Story Honoring Mr. Flynn – Guidance Counselor
At my old school in Spring Hill, Tennessee, I had a guidance counselor named Mr. Flynn. He was always there when you needed him whether to talk about some problems that may have been occurring at various points in your life; or if you just wanted to hang out on break. Now, Mr. Flynn had an inspiring story of his own; he was a construction worker and had an accident on the job site, he fell 2 and a half stories and lived. Although he did suffer complications from said fall; he was paralyzed from the waist down. He has been in a wheelchair since he was 20 something years old. He was around 50 when I knew him so he had been in a wheelchair for more than half of his life.
Like was mentioned previously he was there no matter what, but at the beginning of 7th grade is when I needed him most. My father passed away on August 14, 2005; school started August 15, 2005. So, yes my father passed away that Sunday and school started that Monday. I missed the first week of school, so the following Monday when I got my schedule and my locker number I was putting my binders in my locker. Before I could even get a chance to go and talk to him he came up while I was in the process of putting my binders away and told me he wanted to talk to me.
That first time we talked was the hardest, it was only a week after the passing of my father and needless to say that’s what we discussed. He always knew just what to say to make you feel better no matter what may have had you down that day. My story was much different than other stories in the school and my talks with him took much longer and they stretched out through the school year in its entirety. I met with him every day that year. He had it scheduled for me to get out of class every day to come and talk to him. We did not always talk about my father; we sometimes discussed cars and what not. I did not realize his point at the time but his point was to get my mind off of the subject. He told me the normal grieving period is close to 18 months. There were times when I was really feeling down and just talking to him made me realize I had the courage to get through this.

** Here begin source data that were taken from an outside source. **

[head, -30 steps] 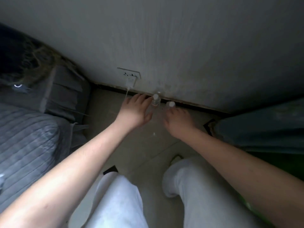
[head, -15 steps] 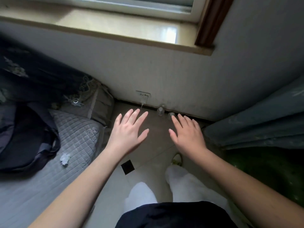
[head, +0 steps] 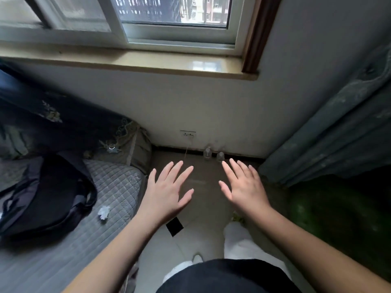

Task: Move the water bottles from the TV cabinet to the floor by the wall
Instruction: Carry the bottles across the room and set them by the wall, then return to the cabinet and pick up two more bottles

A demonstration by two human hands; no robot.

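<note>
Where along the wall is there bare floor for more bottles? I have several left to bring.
Bare floor lies in front of the two bottles and between outlet cord and bed. Right of them, the curtain crowds in.

**Floor and bed below me**

The tiled floor carries two clear water bottles, upright and side by side against the wall's dark skirting. To my left, the quilted grey bed holds a dark backpack and a crumpled white tissue.
</note>
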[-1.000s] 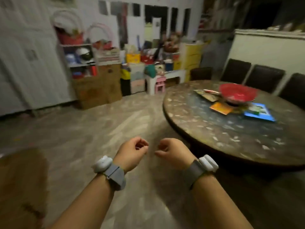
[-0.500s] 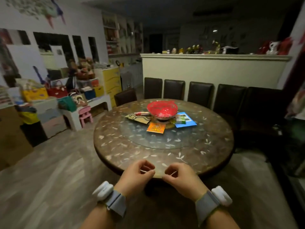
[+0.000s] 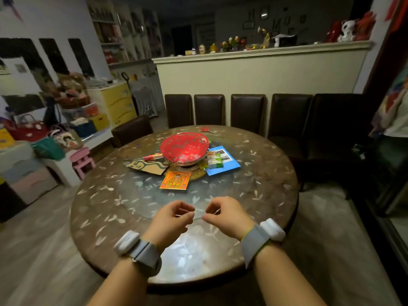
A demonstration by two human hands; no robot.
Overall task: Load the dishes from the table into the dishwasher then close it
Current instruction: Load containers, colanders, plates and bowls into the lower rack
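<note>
Hovering empty above the tabletop point(image 3: 260, 173), left hand point(image 3: 170, 219) and right hand point(image 3: 227, 215) hang loosely curled. Red bowl point(image 3: 184, 146) sits mid-table: likely rigid, slippery; grasp opposite rims.

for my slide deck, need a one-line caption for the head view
Both empty hands, left and right, hover over the round table near a red bowl.

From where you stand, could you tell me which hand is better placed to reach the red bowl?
Neither clearly. The round red patterned bowl sits mid-table, roughly centred between the empty left hand and right hand; perhaps slightly nearer the left.
</note>
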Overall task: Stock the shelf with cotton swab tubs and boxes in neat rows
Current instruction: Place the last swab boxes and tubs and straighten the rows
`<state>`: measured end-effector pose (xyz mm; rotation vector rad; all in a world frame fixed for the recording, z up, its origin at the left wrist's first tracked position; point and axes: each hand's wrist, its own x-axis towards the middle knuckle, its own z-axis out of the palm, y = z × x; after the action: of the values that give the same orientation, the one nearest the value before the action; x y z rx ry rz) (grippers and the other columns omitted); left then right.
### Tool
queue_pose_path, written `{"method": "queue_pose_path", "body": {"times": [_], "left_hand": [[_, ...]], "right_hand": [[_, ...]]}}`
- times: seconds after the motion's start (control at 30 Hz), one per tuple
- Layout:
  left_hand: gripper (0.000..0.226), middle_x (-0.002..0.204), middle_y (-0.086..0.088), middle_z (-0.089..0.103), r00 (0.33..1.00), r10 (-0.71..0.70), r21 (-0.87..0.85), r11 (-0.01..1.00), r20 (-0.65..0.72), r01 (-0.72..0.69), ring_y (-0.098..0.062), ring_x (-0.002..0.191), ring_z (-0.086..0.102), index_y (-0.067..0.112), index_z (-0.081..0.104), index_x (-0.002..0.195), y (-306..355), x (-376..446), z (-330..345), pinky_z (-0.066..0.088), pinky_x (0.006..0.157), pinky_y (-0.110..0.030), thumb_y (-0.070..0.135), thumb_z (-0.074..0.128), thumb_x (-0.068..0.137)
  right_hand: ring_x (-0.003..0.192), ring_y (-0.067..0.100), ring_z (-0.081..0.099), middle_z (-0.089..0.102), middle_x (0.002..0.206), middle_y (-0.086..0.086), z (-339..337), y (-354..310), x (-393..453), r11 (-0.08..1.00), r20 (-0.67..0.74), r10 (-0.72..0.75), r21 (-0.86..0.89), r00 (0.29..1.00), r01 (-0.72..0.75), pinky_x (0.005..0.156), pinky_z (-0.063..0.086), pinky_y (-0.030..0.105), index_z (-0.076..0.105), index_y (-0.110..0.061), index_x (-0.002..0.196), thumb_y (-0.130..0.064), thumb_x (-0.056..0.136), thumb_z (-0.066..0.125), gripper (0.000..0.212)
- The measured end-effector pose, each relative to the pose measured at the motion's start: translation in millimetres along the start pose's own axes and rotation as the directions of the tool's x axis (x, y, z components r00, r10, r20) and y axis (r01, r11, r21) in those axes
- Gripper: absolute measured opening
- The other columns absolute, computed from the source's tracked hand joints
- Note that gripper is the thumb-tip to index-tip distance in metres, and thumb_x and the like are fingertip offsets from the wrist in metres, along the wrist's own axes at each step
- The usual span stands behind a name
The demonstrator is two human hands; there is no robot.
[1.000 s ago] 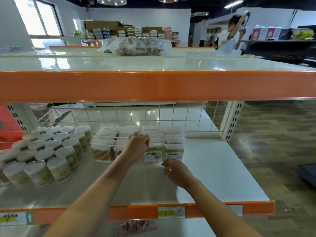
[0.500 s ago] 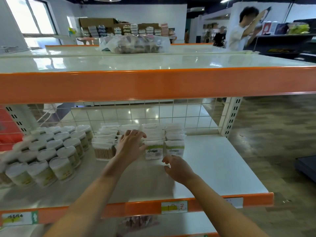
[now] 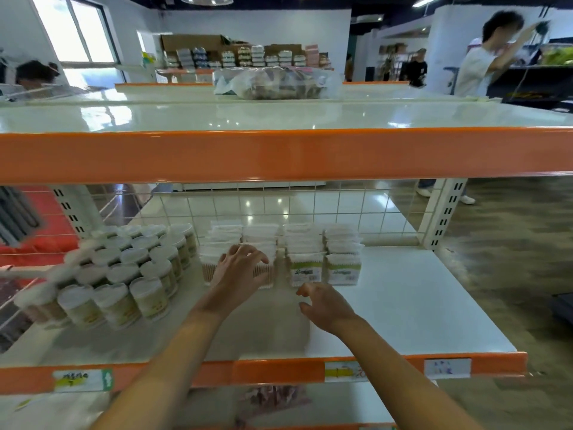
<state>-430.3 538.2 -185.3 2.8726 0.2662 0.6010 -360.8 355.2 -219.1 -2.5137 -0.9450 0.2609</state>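
Round cotton swab tubs [image 3: 136, 274] with white lids stand in rows on the left of the white shelf [image 3: 403, 305]. Clear cotton swab boxes [image 3: 305, 259] stand in several rows at the shelf's middle, against the wire back. My left hand [image 3: 238, 274] rests with spread fingers on the front box of the second row from the left [image 3: 263, 274]. My right hand [image 3: 325, 305] hovers just in front of the green-labelled front box [image 3: 305, 273], fingers loosely curled, holding nothing.
An orange-edged upper shelf [image 3: 285, 155] overhangs the working shelf and carries a clear plastic bag [image 3: 276, 82]. A wire grid [image 3: 310, 206] backs the shelf, with a white upright [image 3: 443, 212] at right. A person [image 3: 483, 66] stands beyond at right.
My left hand has shifted slightly left and its fingers have spread over the box front. My right hand has stayed in front of the labelled box. The camera has tilted up a little.
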Motion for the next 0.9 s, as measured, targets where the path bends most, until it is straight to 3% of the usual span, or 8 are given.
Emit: {"method": "queue_pose_path", "body": {"times": [0.33,0.53,0.73,0.9], "left_hand": [[0.025,0.112,-0.001,0.063,0.998,0.055,-0.005,0.998,-0.025,-0.055,-0.022,0.112,0.051,0.015,0.067,0.109,-19,-24,0,0.038,0.094,-0.031,0.026,0.063,0.086],[0.021,0.110,0.007,0.065,0.996,-0.016,-0.061,0.998,0.086,0.021,-0.017,0.110,0.054,0.025,0.067,0.105,-21,-35,13,0.038,0.098,-0.034,0.034,0.060,0.087],[0.025,0.124,0.007,0.057,0.981,-0.118,0.027,0.993,0.154,0.115,-0.015,0.120,0.046,0.029,0.061,0.113,-13,-46,15,0.030,0.101,-0.030,0.038,0.053,0.091],[0.025,0.128,0.005,0.054,0.954,-0.230,0.078,0.973,0.193,0.219,-0.018,0.123,0.043,0.027,0.059,0.113,-7,-56,16,0.031,0.100,-0.032,0.036,0.056,0.090]], "right_hand": [[0.122,0.016,0.047,0.052,0.132,-0.001,21,-27,-7,0.996,0.025,0.091,0.019,0.996,-0.091,0.102,0.039,0.029,0.052,-0.021,0.127,-0.026,0.095,0.049,0.033],[0.123,0.019,0.046,0.050,0.135,0.001,20,-26,-9,0.996,0.061,0.088,0.001,0.994,-0.088,0.101,0.038,0.030,0.051,-0.019,0.131,-0.024,0.096,0.046,0.035],[0.123,0.021,0.047,0.052,0.134,0.003,20,-22,-5,0.999,0.085,0.047,-0.003,0.995,-0.047,0.101,0.040,0.032,0.052,-0.018,0.130,-0.022,0.094,0.047,0.037],[0.118,0.022,0.047,0.054,0.129,0.002,29,-17,-10,0.997,0.093,0.009,-0.071,0.996,-0.002,0.099,0.039,0.034,0.053,-0.020,0.128,-0.023,0.094,0.043,0.035]]}}
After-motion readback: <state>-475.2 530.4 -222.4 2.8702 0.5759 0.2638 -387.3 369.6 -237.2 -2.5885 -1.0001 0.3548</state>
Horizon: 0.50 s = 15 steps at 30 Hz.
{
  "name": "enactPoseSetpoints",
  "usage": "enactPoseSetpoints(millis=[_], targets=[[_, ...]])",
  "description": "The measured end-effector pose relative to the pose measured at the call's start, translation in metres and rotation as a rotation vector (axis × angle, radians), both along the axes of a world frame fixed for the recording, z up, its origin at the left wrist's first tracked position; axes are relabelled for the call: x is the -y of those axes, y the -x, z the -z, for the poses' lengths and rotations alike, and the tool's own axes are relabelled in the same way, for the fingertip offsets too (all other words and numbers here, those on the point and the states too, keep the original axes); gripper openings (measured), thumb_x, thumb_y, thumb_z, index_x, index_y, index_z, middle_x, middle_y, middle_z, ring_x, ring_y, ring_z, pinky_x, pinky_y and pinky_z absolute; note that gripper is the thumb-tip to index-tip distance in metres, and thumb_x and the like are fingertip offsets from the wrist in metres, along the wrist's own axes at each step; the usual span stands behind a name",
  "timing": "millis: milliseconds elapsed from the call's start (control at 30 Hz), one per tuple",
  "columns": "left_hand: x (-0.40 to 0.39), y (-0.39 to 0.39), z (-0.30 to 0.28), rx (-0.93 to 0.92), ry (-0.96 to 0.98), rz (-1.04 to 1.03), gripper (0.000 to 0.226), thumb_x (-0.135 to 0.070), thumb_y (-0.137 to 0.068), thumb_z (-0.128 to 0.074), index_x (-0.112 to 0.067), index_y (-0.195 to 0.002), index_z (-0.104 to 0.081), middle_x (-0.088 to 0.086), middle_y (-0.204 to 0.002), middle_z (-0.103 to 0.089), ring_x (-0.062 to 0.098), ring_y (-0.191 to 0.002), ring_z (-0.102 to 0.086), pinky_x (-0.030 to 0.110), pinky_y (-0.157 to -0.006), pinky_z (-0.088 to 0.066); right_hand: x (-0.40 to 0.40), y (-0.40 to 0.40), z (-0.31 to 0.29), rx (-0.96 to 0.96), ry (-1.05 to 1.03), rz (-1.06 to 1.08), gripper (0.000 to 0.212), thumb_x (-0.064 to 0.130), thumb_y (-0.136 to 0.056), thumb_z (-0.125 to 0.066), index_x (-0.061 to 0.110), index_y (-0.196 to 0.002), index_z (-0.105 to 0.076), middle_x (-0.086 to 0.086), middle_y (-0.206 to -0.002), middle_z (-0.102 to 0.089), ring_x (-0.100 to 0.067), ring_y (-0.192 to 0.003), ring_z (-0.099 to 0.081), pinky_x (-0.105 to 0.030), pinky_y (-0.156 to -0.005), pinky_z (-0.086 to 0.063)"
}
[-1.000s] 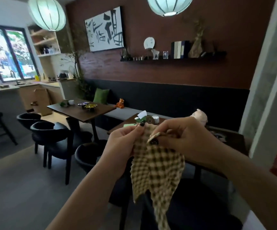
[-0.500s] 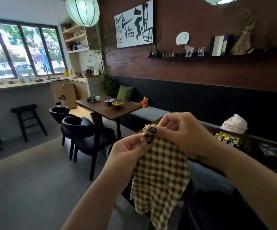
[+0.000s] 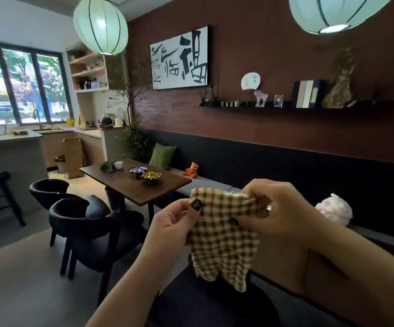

He was not only my guidance counselor, but he was also one of my best friends that year. I ate lunch with him every day and hung out in his room and watched television. I had way more fun in there with him than I did in the cafeteria with the rest of the kids. He also discussed my school work with me, and if I was having trouble with any particular assignment he would try to help me with it and if he failed to do so he would go and get an older student to help me with it until I fully comprehended it. He inspired me to excel to my utmost abilities even on the days I may not have felt the need to do so. He made me realize that even though I witnessed the most tragic and heart breaking experience of my life; that my life was not over and that not caring about my life is not the answer. He made me realize the best way to do it is to actually do better in my life instead of not trying.
We discussed a lot of topics that year and by far the most touching was in fact the passing of my father. As I mentioned earlier, he tried to talk to me about other subjects to get my mind off of that one; but there were some days when he felt the need that discussing the subject would be the best thing for me to do no matter how much I may not have felt like it. Some days I didn’t even feel like discussing it because I thought it would do more harm than good, making me feel worse than I did, but to my surprise it would actually make me feel better to discuss it. He always knew what would make me feel better on any particular day, whether it be discussing it or not discussing it.
Even now, four years after the most tragic event of my life occurred I still think about my father, I think about him every day. I also remember what Mr. Flynn always told me; remember the good things, the happy events that occurred while he was living, don’t remember him from his passing but from his living. Those were probably the greatest words I heard that year it really inspired me to remember my father for what he was when he was alive and not what he looked like when he was lying on that hospital bed. He may not have said these words directly but this is what I inferred from the inspiring words he did tell me; my father is the man that took me to the various activities, the man I could hang out with whenever I wanted, the man that was there when ever I needed him to be there for me, the man that always knew the answers to my questions.
So, I have had many great teachers in my 13 years of schooling, and I have learned a lot through the years, some of which I learned may help me later in life, some of which may not. Mr. Flynn may not have been an academic teacher that I have had, but more of a life teacher. What I learned from him helped me then, it helps me now, and it will continue helping me throughout the many years of my life.